Securing the network and software is not good enough anymore.  Enterprises need to think of security from bare metal in the data center to the cloud to the endpoint devices that deliver the digital value we all love so much.  It’s time to think differently about digital security.

Implications for Business Leaders

CISOs, CTOs and CIOs need to think of security holistically and consider new approaches to address an expanding field of profound hardware-level threats like Meltdown, Spectre and the tampering of hardware exemplified by the alleged Chinese “malicious chip” server sabotage.  The management of risk will require ensuring that both internal and external resources and infrastructures are vetted whether they are enterprise-managed or managed by a 3rd party service provider.

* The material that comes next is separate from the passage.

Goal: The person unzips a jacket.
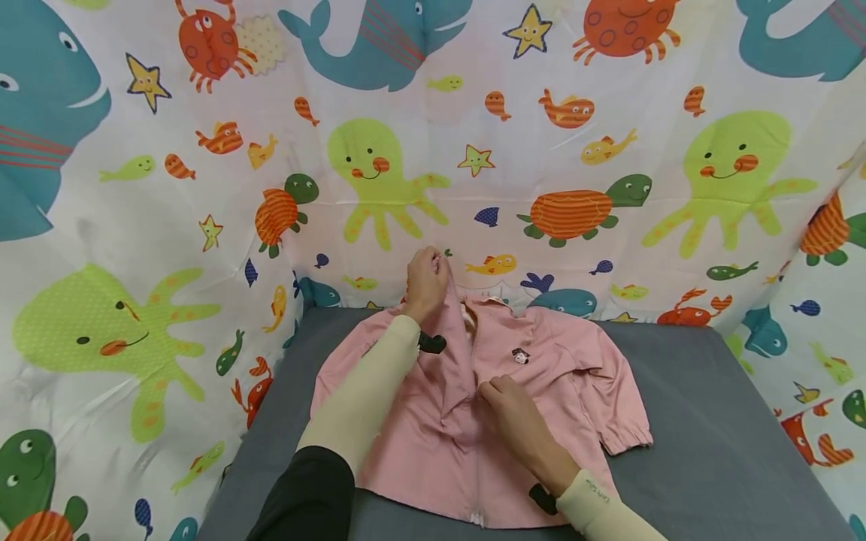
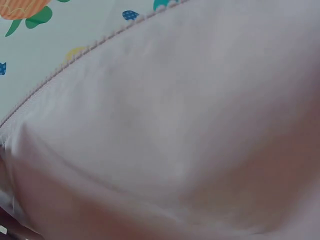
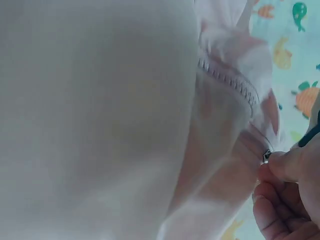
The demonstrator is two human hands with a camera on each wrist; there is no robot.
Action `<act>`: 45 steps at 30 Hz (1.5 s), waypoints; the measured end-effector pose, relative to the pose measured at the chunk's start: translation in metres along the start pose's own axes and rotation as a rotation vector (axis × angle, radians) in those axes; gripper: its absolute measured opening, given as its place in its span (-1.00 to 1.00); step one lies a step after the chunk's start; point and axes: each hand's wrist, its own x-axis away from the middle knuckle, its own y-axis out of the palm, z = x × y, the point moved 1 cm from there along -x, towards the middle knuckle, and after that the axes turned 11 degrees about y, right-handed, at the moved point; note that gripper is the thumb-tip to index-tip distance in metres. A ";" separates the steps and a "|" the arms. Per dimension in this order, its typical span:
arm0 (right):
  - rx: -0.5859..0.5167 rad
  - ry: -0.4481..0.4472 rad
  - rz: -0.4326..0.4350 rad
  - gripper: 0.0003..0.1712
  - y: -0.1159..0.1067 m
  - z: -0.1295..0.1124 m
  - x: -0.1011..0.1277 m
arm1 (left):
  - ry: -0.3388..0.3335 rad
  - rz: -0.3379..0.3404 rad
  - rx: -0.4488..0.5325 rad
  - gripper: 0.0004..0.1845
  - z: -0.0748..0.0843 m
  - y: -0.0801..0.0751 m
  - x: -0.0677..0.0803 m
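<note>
A pink jacket (image 1: 433, 451) with a front zipper (image 1: 476, 451) lies spread on the grey surface, open at the top and closed lower down. My left hand (image 1: 426, 282) grips the upper edge of its left front near the collar and holds that cloth raised. My right hand (image 1: 517, 421) is at the middle of the front, pinching the zipper pull where the two sides meet. In the right wrist view, a thumb and finger meet at a small metal zipper pull (image 3: 267, 156). Pale pink cloth (image 2: 150, 115) fills most of the left wrist view, with zipper teeth along its edge.
The grey tabletop (image 1: 690, 421) extends to both sides of the jacket. Behind and beside it hangs a white curtain (image 1: 501, 45) printed with sea animals. The jacket's right sleeve (image 1: 619, 383) lies bent outward, and a small dark motif (image 1: 520, 356) sits on the chest.
</note>
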 end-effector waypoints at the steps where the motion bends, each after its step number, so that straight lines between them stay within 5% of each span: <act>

The C-Suite and the board need to understand the significant risks that processor-level vulnerabilities will have on their business and on their digital strategy.  It will be critical to bring cybersecurity competencies and a robust agenda into the boardroom to effectively manage and govern the expanding and deepening sea of digital threats facing enterprises today and into the foreseeable future.

Technology vendors have an opportunity to connect the dots and bridge existing and emerging technologies into a holistic security platform.  This will require traditional vendors and service providers to venture outside of their silos and partner with holistic security ecosystem plays or lead by example with newer innovations.